* Work task *
In the entries below, which lines run from the one containing "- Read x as" to the one containing "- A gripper"? Copy exactly those lines, ends included, and no others.
-------- Task input --------
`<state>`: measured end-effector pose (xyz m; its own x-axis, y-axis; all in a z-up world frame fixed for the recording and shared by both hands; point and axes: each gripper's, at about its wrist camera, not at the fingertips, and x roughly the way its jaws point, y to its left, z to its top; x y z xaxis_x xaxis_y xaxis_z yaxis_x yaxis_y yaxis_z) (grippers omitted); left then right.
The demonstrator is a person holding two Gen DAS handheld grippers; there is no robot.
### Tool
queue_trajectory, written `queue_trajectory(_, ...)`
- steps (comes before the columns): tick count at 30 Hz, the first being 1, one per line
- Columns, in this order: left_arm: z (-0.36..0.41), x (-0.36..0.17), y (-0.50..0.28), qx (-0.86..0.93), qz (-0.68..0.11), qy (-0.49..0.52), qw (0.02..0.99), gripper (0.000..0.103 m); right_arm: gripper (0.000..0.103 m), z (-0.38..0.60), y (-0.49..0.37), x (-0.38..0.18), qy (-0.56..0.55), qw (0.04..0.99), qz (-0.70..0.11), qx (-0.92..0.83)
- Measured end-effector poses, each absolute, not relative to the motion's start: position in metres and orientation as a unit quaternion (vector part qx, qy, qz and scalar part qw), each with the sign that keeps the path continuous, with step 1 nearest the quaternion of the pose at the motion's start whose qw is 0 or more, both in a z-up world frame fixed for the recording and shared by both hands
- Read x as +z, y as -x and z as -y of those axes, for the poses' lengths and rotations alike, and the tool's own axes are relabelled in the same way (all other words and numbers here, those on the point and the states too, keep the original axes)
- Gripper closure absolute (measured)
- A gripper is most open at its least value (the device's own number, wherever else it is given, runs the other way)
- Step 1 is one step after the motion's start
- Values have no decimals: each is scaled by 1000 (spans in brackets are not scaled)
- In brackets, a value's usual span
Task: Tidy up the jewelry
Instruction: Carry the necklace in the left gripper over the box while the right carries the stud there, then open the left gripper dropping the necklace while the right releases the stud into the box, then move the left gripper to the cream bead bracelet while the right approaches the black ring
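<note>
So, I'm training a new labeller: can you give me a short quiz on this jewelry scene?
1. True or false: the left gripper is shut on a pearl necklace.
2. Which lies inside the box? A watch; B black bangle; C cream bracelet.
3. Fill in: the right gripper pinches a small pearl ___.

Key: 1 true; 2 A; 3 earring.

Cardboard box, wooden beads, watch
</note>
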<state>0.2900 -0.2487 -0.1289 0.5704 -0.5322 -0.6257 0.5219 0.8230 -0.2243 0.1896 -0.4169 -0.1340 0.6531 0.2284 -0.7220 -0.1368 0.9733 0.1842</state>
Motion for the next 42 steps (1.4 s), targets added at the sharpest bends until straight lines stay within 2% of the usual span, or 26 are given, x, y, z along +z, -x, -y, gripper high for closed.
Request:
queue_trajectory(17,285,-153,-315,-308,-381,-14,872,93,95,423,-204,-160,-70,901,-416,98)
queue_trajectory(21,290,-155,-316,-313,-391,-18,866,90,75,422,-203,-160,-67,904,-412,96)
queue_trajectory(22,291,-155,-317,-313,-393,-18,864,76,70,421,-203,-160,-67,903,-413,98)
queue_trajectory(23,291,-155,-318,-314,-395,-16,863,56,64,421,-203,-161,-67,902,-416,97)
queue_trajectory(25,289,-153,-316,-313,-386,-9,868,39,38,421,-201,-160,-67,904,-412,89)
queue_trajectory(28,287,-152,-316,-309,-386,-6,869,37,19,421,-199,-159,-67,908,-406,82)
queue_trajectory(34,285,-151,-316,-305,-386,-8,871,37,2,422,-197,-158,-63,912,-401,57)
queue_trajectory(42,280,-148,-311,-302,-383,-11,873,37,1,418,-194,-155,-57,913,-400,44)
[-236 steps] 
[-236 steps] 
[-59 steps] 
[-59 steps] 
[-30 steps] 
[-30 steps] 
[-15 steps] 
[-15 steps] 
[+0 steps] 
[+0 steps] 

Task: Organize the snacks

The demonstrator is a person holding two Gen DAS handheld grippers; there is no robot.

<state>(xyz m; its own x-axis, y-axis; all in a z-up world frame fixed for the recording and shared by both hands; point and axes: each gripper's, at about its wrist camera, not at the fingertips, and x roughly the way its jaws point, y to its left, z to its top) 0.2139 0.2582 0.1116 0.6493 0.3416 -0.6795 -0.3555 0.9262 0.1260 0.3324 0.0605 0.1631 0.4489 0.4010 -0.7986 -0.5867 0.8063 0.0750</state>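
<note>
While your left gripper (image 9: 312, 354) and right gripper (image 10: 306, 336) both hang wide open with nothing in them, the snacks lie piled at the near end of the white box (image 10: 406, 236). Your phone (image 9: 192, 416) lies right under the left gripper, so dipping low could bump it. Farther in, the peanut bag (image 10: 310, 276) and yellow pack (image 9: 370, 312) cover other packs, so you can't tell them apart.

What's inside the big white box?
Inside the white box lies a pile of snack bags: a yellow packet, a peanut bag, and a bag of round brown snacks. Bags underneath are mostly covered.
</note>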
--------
* Answer area *
- Read x as +z, y as -x and z as -y of those axes, for the poses' lengths and rotations alike, and the tool's own axes are relabelled in the same way (all other words and numbers here, those on the point and the states too, keep the original axes)
- Gripper closure absolute (measured)
- A gripper is most open at its least value (the device's own number, wherever else it is given, runs the other way)

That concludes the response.